La estatua había sido labrada en un mármol tan puro y blanco, que aún ahora, después de tantos siglos, brillaba cuando los rayos de la luna danzaban sobre ella. Su altura, diría yo, era de algo más de veinte pies. Era la figura alada de una mujer de tan maravilloso encanto y delicadeza de formas, que su tamaño parecía aumentar en lugar de disminuir su humana y sin embargo espiritual belleza. Se inclinaba hacia adelante y se suspendía sobre sus alas semiabiertas como para equilibrarse cuando se apoyaba. Sus brazos se abrían, como los de una mujer que deseara abrazar a alguien a quien amase tiernamente, y toda su actitud daba la impresión de la súplica más conmovedora. Su cuerpo perfecto y lleno de gracia estaba desnudo, con excepción —y este es el más extraordinario detalle— del rostro, que estaba tenuemente velado, de modo que sólo podía delinearse la huella de sus rasgos.

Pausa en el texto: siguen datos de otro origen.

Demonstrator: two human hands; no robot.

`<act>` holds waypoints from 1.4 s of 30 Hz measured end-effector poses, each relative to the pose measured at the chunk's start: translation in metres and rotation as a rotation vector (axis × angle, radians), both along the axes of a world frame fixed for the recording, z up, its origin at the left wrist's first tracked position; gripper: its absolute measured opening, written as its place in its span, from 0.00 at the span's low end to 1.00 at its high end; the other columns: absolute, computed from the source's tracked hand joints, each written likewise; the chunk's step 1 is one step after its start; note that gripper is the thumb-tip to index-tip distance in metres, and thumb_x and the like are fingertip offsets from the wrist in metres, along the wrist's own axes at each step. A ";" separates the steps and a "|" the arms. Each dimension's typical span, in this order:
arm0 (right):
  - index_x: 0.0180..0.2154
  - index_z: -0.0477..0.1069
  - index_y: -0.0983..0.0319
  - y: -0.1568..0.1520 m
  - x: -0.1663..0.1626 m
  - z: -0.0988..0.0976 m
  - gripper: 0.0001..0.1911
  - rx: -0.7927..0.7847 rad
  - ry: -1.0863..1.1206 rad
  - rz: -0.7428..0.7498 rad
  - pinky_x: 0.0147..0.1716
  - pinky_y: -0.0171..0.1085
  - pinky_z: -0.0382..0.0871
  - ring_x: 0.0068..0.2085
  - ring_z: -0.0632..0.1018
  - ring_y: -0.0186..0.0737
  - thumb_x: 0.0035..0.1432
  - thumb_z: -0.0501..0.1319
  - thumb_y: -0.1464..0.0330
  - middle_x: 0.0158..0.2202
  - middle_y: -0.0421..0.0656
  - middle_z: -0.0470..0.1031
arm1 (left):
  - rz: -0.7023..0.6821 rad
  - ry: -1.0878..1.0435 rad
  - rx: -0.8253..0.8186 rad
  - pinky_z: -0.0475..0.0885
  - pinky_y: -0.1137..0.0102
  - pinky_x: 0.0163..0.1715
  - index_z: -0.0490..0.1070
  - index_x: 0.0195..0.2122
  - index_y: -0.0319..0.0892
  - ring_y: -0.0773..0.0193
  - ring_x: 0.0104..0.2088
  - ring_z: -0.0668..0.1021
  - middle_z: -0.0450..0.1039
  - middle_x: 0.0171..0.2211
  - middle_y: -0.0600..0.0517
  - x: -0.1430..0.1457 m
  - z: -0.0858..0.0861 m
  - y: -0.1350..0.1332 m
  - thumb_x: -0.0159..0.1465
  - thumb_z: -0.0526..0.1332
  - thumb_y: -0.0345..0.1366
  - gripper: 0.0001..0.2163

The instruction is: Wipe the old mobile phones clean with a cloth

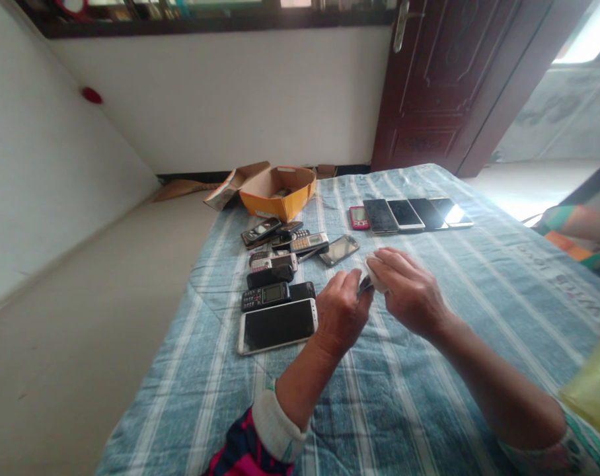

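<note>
My left hand (343,307) is closed round a small dark mobile phone (364,285), mostly hidden by the fingers. Against its far end, my right hand (409,291) presses a folded white cloth (376,274). Both hands meet just above the bed cover. Left of them lies a large white-framed smartphone (279,325) with a black screen. Beyond it are a black keypad phone (265,296) and several other old phones in a loose pile. A grey touchscreen phone (340,250) rests just past my hands.
An open yellow cardboard box (280,201) stands at the far edge, its lid tilted left. Right of it, a small pink phone (359,218) and several smartphones, including a white-edged one (405,215), form a row. A striped blue cover (429,410) spreads beneath. Yellow plastic (595,383) lies at right.
</note>
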State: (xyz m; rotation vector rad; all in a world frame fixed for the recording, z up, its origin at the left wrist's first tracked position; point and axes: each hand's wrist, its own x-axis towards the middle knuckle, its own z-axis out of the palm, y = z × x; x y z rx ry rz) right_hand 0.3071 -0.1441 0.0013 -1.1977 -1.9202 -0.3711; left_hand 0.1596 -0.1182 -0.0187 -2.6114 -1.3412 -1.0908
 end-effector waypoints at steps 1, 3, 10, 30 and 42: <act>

Un velo diáfano rodeaba su cabeza y uno de sus dos extremos caía sobre su hombro izquierdo, que se delineaba debajo; el otro, que estaba roto ya, flotaba al viento detrás de ella.

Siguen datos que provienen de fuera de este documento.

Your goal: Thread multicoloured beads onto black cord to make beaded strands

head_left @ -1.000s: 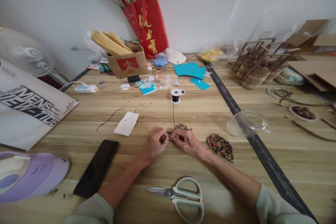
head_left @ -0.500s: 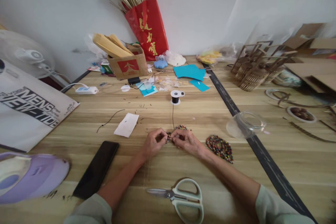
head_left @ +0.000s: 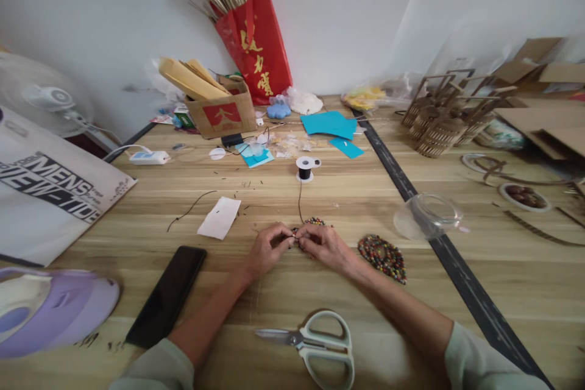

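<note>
My left hand (head_left: 270, 248) and my right hand (head_left: 325, 245) meet at the middle of the table, fingertips almost touching. Both pinch the dark cord (head_left: 300, 201), which runs back to a white spool (head_left: 305, 168) wound with black cord. Small coloured beads (head_left: 315, 221) show behind and beneath my right hand. The knot or loop between my fingertips is too small to make out. To the right of my right hand lies a coiled strand of multicoloured beads (head_left: 382, 258). White-handled scissors (head_left: 315, 341) rest nearer to me, their blades pointing left.
A black phone (head_left: 167, 295) and a white paper slip (head_left: 220, 218) lie to the left, near a loose cord piece (head_left: 192, 209). At the right are a clear plastic container (head_left: 427, 217) and woven baskets (head_left: 439, 128). A red bag (head_left: 258, 49) stands at the back.
My fingertips have drawn slightly closer together at the cord, and the left fingers have shifted a little. The view has moved slightly; everything else lies as before.
</note>
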Demonstrator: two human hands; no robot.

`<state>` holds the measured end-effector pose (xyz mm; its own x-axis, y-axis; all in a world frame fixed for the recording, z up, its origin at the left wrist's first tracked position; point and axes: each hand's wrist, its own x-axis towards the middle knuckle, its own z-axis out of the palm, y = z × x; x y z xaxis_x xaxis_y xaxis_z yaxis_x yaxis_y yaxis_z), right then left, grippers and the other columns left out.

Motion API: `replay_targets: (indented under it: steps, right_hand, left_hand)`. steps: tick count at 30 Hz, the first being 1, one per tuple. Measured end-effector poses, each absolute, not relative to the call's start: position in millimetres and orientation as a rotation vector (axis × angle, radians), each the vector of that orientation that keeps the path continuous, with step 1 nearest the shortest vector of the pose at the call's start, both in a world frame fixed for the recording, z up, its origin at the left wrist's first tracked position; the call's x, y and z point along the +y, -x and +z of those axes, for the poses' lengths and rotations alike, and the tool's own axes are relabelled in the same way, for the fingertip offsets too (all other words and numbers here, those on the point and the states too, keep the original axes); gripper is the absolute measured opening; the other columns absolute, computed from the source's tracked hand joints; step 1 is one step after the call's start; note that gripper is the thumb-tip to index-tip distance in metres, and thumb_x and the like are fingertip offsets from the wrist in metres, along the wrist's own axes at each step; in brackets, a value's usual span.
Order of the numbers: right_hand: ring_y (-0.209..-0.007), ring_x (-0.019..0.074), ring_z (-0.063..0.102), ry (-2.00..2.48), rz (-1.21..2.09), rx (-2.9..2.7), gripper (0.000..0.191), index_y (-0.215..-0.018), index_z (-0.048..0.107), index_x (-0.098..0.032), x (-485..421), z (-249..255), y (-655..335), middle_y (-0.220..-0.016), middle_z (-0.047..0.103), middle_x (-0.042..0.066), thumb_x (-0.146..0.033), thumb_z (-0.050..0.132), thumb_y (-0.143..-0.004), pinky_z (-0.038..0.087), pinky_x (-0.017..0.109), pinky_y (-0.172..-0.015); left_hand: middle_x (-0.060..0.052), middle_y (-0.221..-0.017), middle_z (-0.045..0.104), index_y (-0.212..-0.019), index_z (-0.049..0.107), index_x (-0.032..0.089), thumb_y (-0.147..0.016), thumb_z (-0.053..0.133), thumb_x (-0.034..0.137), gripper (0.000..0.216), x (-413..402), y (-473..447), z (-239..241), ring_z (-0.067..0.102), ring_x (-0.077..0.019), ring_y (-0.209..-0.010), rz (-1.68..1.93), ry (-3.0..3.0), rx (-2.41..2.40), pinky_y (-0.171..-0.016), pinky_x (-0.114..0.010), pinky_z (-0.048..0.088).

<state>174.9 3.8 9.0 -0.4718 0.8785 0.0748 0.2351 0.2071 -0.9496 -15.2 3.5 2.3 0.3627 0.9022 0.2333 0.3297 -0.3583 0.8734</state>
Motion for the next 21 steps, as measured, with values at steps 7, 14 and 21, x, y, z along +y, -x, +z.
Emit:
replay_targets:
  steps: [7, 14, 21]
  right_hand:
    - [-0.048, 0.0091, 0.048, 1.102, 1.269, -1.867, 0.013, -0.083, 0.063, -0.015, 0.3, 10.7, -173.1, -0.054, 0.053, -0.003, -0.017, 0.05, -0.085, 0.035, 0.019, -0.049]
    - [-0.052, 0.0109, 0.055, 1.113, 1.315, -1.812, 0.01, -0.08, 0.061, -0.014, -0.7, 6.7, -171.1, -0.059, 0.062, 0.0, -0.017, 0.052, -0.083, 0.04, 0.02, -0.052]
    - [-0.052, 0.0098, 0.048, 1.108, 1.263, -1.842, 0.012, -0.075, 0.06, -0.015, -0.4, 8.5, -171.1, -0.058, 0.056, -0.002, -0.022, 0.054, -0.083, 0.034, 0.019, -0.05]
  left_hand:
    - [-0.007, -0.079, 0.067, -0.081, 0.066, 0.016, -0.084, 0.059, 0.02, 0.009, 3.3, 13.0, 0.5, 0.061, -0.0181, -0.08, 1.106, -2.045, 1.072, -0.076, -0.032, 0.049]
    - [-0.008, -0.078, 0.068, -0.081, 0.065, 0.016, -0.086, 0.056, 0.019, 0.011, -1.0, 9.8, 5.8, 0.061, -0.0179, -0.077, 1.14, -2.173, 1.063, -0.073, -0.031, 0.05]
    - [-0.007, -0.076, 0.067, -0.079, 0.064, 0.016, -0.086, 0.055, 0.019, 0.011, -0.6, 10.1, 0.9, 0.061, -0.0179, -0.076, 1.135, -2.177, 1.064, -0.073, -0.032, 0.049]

—¿Quién es? —pregunté, tan pronto como pude arrancar mis ojos de la estatua.

—¿No puedes adivinarlo, oh Holly? —preguntó Ayesha—. ¿Dónde está tu imaginación? Es la Verdad frente al mundo, llamando a sus hijos para que quiten el velo de su rostro. Mira lo escrito sobre el pedestal. Sin duda está extraído del libro de las Escrituras de estos hombres de Kôr.

Se adelantó hasta los pies de la estatua, donde había una inscripción en los ya conocidos jeroglíficos de aspecto chino, que estaban tan profundamente grabados que aún eran bastante visibles, al menos para Ayesha. De acuerdo con su traducción, decía lo siguiente:

¿No hay aquí ningún hombre que quiera quitar mi velo y contemplar mi rostro, que es muy hermoso? Seré de quien aparte mi velo y le daré paz, dulces hijos del conocimiento y buenas obras.

Y una voz gritó: «Aunque todos los que te buscan te desean, ¡mira! Virgen eres y virgen serás hasta que el Tiempo se cumpla. No hay hombre nacido de mujer que pueda quitar tu velo y vivir, ni lo habrá nunca. Porque sólo la Muerte puede descorrer tu velo, ¡oh Verdad!»

—Ya ves —dijo Ayesha, cuando concluyó su traducción—. La Verdad era la diosa de este pueblo de la antigua Kôr y para ella erigieron sus altares. A ella buscaban; sabían que nunca la encontrarían, pero seguían buscándola.

—Y así —añadí tristemente— buscarán los hombres hasta su última hora; y, como dice esta Escritura, no la hallarán; porque sólo en la Muerte se encuentra la Verdad.

Entonces, con una última mirada a aquella velada y espiritual hermosura —tan perfecta y pura, que se podía imaginar que un espíritu viviente brillaba a través de la prisión de mármol para conducir al hombre a más elevados y etéreos pensamientos—, sueño de belleza congelado en la piedra por un poeta y que nunca olvidaré mientras viva, con esta última mirada, digo, nos volvimos y regresamos al lugar de donde habíamos partido, a través de los vastos atrios iluminados por la luna. Nunca volví a ver la estatua, lo cual lamento aún más porque habíamos descubierto que en la gran esfera de piedra que sostenía la estatua y que representaba al mundo había líneas trazadas que probablemente, de haber luz suficiente, se revelarían como un mapa del universo tal como lo conocían las gentes de Kôr. De todas maneras resulta sugestivo y propio de algún conocimiento científico que estos perseguidores de la Verdad, desaparecidos hacía tanto tiempo, hubiesen reconocido el hecho de que la tierra era redonda.